La nueva ola extrema aún más la formidable diáspora venezolana que este año alcanzará los 5,3 millones de migrantes en una población de 30 millones, la mayor crisis humanitaria de la historia de América Latina. Así lo confirman los cálculos de Eduardo Stein, representante especial de las Naciones Unidas, que reconoce que la inestabilidad del país suramericano influye en estos emigrantes.

«El impacto de los apagones es brutal; todos los que pasan por aquí nos lo describen. Antes venían huyendo por la desesperación del hambre; ahora los dejan sin luz y sin agua. Es como estar en el medio de una zona de guerra», confirma uno de los «ángeles guardianes» del refugio que la Fundación Venezolanos en Cúcuta tiene a pocos metros del puente internacional. Pese a que Venezuela queda al otro lado del río, el hombre prefiere ocultar su identidad.

«Los apagones son constantes, eso viene, eso se va. De broma tenemos una hora de electricidad y 23 de apagón. Y si no hay electricidad, no hay agua. Hay que buscarla en ríos y en lagunas. Somos seres humanos y no queremos estar sin lo primordial, agua y electricidad», dialogan los obreros Miguel Hernández, de 25 años de edad, y Edwin Flores, de 30 años de edad, además del barbero Iván, de 24 años de edad, todos ellos camino a Ecuador, «o a dónde sea».

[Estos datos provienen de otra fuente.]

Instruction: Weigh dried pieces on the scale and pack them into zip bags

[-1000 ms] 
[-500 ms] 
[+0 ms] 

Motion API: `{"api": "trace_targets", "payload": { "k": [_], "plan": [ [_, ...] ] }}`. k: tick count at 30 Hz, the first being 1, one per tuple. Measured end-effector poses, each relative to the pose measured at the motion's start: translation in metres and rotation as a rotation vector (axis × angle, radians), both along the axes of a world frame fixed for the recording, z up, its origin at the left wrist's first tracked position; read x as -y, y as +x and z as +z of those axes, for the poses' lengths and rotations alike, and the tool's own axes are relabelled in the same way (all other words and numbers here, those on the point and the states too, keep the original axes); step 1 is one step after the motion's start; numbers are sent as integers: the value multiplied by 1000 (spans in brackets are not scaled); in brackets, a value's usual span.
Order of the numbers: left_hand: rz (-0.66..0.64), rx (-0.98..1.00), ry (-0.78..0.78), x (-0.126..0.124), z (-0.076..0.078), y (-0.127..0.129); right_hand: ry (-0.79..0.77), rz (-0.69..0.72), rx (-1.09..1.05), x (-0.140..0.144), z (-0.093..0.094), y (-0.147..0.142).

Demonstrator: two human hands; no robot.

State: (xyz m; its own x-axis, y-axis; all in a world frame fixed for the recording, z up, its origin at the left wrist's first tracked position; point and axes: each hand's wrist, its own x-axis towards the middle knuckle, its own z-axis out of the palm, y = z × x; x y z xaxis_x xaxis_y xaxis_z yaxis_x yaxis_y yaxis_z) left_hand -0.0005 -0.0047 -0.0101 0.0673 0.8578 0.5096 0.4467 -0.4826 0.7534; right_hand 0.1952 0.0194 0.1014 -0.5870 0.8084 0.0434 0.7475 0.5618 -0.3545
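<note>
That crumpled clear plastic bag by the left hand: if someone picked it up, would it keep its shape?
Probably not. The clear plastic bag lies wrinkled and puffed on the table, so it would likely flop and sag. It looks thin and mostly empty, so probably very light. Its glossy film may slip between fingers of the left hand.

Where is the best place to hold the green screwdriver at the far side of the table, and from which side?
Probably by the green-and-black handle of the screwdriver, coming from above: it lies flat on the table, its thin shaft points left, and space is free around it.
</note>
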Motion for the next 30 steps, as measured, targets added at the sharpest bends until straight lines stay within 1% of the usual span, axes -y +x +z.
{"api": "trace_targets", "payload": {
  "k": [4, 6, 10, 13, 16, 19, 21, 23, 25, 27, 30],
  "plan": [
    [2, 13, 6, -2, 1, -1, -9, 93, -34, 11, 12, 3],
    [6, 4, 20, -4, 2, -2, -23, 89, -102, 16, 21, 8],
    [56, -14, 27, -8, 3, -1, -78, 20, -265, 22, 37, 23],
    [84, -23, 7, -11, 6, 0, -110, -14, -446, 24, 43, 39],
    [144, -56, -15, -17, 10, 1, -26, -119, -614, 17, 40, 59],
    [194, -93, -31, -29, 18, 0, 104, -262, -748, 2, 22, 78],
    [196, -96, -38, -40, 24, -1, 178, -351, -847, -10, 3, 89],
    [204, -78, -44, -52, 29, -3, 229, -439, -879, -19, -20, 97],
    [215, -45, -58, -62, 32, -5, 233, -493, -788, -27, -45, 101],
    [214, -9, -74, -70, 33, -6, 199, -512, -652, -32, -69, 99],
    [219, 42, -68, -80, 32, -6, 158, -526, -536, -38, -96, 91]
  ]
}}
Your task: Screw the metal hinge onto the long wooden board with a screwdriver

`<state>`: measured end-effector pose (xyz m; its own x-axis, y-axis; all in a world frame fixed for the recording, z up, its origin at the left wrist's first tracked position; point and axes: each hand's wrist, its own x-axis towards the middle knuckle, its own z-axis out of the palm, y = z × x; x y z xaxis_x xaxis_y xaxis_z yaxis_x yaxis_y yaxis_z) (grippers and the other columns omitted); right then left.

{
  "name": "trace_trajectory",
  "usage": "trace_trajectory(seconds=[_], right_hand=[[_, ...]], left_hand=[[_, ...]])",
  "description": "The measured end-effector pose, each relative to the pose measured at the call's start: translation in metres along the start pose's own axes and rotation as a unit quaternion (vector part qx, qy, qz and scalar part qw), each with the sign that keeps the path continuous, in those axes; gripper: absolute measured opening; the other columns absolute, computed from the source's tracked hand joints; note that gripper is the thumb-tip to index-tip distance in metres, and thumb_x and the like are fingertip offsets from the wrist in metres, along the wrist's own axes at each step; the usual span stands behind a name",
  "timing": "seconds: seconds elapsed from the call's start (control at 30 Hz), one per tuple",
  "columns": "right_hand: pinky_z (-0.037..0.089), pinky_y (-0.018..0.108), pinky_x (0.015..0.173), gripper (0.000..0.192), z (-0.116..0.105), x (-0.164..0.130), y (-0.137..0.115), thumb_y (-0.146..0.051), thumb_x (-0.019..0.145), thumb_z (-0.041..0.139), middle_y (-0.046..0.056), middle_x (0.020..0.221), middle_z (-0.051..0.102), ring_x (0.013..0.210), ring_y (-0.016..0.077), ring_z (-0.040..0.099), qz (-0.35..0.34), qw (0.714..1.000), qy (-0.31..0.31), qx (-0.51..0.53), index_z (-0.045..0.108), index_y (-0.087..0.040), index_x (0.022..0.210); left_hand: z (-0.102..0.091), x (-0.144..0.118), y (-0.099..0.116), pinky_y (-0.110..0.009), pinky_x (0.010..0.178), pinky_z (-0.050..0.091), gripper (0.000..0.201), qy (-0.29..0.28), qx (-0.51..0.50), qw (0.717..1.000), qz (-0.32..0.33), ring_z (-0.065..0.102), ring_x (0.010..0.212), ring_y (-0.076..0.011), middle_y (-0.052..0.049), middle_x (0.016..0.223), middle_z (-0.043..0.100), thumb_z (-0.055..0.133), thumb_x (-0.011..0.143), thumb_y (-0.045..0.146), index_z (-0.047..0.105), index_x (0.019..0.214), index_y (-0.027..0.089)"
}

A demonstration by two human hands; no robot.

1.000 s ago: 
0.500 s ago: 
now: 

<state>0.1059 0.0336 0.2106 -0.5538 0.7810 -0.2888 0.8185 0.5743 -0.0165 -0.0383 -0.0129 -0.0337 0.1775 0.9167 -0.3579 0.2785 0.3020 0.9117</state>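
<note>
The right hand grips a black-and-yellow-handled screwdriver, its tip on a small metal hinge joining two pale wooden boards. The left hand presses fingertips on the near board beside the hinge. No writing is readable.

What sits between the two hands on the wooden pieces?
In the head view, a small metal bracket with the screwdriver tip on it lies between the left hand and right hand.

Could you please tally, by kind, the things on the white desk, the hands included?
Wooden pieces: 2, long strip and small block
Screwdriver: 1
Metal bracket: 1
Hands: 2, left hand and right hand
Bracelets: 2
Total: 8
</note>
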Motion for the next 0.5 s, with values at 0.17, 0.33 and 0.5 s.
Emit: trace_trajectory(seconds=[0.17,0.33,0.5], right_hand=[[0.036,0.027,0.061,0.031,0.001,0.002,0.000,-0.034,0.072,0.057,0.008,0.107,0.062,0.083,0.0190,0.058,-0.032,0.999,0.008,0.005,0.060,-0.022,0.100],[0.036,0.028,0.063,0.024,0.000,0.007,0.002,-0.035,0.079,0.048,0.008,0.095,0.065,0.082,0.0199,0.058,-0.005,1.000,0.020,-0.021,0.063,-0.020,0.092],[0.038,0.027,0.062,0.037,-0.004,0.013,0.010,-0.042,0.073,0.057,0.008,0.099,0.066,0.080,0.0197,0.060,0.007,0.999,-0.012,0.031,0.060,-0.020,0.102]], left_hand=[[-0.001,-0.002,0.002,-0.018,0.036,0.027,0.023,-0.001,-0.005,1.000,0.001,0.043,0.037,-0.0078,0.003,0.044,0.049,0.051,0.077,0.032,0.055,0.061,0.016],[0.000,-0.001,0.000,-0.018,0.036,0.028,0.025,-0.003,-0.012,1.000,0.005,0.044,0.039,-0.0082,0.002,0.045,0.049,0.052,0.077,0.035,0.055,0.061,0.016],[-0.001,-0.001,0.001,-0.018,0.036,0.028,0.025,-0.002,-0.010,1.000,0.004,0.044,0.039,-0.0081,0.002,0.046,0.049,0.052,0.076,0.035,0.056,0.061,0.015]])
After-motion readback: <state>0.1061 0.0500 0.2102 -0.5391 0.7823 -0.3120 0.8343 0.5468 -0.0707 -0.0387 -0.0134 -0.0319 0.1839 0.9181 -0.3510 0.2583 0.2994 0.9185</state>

Los 3 jóvenes forman parte de un grupo de 10 caminantes que se disponen a emprender la famosa subida al Páramo de Berlín, que tantas imágenes dejó al mundo el año pasado. Son cientos y cientos. La ruta que une Cúcuta con Pamplona y Bucaramanga volvió a llenarse de venezolanos que recorren 200 kilómetros, pese a los cero grados de las noches y las constantes subidas y bajadas. Los 10 proceden de Maracay, capital del estado central de Aragua.

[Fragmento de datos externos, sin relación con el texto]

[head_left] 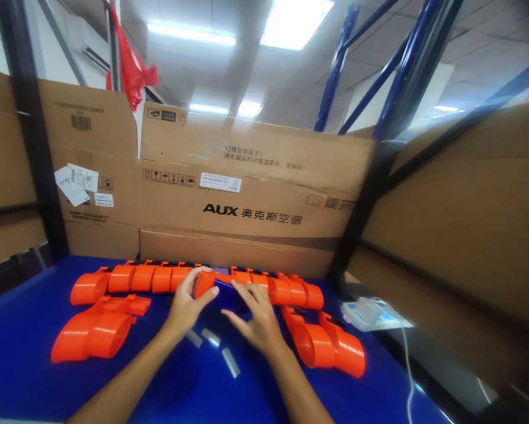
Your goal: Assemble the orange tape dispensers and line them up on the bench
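Note:
My left hand (189, 303) is closed around an orange curved plastic part (205, 284), its thumb pressing the near side. A dark blue piece (229, 292) sits against that part, on its right. My right hand (258, 315) touches the upper right edge of the blue piece with its fingertips, while its thumb stands apart below. Several small flat silvery strips (231, 362) lie on the blue table surface (167, 388) below the hands. Behind the hands runs a row of similar orange parts (162, 279), several with dark pieces on top.
Orange parts lie in a group at the left (88, 335) and another at the right (333, 344). A white power strip (373, 313) with a cable (408, 371) is at the right edge. Cardboard panels (247, 200) and dark rack posts (357, 218) enclose the table.

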### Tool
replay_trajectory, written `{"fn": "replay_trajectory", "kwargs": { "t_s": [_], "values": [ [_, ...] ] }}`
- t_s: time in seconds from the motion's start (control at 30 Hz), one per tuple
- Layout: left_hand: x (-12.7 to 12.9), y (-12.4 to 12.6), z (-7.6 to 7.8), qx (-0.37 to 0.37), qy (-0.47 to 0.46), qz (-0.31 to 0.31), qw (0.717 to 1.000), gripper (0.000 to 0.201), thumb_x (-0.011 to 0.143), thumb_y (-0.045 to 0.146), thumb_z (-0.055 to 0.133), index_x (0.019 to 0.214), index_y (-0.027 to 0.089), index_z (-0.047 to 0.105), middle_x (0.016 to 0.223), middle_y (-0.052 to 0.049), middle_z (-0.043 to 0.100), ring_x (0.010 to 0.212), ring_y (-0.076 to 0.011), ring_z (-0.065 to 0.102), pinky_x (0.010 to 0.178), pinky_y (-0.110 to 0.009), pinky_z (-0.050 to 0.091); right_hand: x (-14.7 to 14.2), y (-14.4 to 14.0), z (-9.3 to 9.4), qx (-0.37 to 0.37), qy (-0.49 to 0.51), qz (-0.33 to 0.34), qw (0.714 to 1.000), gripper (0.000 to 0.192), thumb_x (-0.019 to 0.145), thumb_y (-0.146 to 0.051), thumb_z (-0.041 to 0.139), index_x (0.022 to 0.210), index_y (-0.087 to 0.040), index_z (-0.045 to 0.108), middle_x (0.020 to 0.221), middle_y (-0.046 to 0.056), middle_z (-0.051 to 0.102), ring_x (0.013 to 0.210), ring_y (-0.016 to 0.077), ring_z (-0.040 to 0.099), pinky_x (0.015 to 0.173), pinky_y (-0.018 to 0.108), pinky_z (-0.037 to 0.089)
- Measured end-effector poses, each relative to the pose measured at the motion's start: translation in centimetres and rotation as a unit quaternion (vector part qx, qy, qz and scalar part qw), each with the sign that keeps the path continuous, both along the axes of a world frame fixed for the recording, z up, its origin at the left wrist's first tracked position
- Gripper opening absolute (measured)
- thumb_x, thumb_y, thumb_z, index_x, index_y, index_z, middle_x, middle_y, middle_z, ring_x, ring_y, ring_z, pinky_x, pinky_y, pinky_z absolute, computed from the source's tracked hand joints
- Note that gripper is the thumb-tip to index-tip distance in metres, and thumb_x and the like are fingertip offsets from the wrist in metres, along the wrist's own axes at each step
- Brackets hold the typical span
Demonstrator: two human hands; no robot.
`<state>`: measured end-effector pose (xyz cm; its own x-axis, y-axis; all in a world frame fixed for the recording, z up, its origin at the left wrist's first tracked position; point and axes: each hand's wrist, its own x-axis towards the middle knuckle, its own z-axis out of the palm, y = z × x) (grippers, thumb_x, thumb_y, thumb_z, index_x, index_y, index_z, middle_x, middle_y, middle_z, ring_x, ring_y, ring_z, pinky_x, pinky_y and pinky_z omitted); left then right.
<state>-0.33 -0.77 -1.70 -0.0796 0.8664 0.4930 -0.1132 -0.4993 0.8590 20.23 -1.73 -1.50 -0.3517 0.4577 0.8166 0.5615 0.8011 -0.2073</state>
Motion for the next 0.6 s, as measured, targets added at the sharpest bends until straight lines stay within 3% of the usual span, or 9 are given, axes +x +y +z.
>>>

No muy lejos de allí, Miguel y sus tres amigos, gracias a un donativo, acaban de comprar medias para emprender la misma caminata. Quien ya la ha recorrido y les puede describir su dureza es Daniela Arcaya. La epopeya de esta mujer de 48 años de edad es descomunal. Rodó durante 8 días en su silla de ruedas, empujada por su hija Génesis. Daniela buscaba en Colombia una nueva operación para sanar la vértebra que se fracturó en Venezuela al romperse una silla de plástico sobre la que estaba sentada.

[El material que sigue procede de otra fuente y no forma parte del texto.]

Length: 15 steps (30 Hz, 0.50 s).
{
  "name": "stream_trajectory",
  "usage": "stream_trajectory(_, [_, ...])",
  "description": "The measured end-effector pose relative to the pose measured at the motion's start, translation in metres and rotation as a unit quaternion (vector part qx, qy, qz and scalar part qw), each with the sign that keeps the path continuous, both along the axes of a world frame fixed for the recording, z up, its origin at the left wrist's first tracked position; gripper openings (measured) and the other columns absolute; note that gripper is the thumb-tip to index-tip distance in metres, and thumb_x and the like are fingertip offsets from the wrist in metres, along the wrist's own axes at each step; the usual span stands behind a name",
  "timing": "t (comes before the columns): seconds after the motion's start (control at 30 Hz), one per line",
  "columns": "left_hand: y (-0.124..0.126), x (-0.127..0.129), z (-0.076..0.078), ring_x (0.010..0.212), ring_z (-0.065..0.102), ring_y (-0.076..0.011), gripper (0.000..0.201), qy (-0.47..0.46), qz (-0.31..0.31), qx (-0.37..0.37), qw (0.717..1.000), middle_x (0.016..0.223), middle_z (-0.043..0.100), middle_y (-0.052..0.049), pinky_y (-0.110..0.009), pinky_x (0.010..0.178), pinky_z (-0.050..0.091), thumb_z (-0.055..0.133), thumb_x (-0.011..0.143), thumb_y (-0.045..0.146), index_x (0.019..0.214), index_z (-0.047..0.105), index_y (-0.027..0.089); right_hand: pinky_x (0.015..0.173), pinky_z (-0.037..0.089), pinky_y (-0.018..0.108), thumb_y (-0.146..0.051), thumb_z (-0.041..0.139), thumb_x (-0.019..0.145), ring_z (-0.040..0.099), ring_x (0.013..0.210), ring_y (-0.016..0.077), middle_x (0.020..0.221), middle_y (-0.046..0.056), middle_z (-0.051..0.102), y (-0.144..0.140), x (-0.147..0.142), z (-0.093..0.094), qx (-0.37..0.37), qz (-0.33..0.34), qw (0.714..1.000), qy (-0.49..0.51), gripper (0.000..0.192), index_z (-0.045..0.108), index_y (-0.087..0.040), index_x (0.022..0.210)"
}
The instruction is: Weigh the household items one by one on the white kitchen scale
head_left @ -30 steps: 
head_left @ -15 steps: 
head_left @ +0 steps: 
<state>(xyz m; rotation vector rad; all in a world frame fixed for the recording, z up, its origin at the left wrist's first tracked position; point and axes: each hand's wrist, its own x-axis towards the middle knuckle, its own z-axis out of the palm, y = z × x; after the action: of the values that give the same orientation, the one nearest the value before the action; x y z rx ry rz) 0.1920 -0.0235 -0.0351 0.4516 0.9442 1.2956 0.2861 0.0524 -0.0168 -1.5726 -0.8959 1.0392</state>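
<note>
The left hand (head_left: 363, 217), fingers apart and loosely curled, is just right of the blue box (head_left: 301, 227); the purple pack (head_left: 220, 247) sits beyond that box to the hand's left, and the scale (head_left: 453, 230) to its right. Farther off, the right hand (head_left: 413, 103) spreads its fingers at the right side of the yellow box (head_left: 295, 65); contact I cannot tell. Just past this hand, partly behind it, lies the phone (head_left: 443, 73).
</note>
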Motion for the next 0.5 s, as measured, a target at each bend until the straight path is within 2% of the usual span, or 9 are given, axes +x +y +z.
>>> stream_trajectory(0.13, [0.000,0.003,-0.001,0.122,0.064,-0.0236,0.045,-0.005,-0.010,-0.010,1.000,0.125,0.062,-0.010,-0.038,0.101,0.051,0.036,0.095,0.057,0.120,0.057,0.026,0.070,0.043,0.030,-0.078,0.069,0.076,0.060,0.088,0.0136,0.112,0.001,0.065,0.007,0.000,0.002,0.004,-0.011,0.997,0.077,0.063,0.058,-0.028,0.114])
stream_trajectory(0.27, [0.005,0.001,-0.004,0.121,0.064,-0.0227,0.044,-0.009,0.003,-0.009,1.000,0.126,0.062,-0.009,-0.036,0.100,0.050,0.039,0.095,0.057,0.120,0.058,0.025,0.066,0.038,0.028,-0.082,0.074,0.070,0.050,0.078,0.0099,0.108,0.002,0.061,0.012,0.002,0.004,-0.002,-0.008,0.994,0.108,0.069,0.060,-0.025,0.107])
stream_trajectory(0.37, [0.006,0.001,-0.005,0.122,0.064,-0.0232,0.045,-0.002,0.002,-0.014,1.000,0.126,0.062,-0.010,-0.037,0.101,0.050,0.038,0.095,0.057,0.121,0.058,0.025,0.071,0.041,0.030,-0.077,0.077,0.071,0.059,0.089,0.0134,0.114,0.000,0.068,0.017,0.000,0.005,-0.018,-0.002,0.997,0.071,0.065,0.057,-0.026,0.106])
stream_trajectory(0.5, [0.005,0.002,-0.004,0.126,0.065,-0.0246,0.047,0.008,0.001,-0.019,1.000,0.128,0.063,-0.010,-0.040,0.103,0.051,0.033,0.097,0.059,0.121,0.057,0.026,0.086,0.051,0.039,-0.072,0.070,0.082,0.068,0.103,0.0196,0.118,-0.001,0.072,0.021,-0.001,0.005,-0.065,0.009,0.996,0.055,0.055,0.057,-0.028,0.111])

Pero la crueldad no conoce límites en la tierra del petróleo. «Mis hijas Pilar, de 16 años de edad, y Luisa Ángeles, de 11 años de edad, están enfermas allá en Tinaquillo, estado Cojedes. La mayor, con lechina, y la pequeña, con epilepsia. No tienen agua ni luz, no funciona el teléfono y no pueden conseguir comida ni medicinas. He decidido regresar a buscarlas, porque aquí me las van a cuidar en la Cruz Roja», explica minutos antes de atravesar la frontera de regreso a su país, con 20 dólares en el bolsillo, recaudados durante la mañana entre personas de buen corazón. Y decidida a recorrer, en su silla de ruedas, los 511 kilómetros que la separan de sus dos hijas.

Un éxodo incesante

3,4 millones: Alrededor de 10% de la población de Venezuela vive ahora fuera de su país. La proyección de la ONU es que a finales de 2019 sumarán 5,3 millones, en la mayor crisis humanitaria de América Latinaen tiempos de paz.

1,1 millones: Son los venezolanos que están en la vecina Colombia, el país latinoamericano que recibió la mayor cantidad de migrantes; le siguen Perú, Ecuador y Chile.

130.000 venezolanos: Es la cantidad que vive en Argentina, donde se registró una de las mayores tasas regionales de crecimiento de emigrantes de ese país en los últimos años.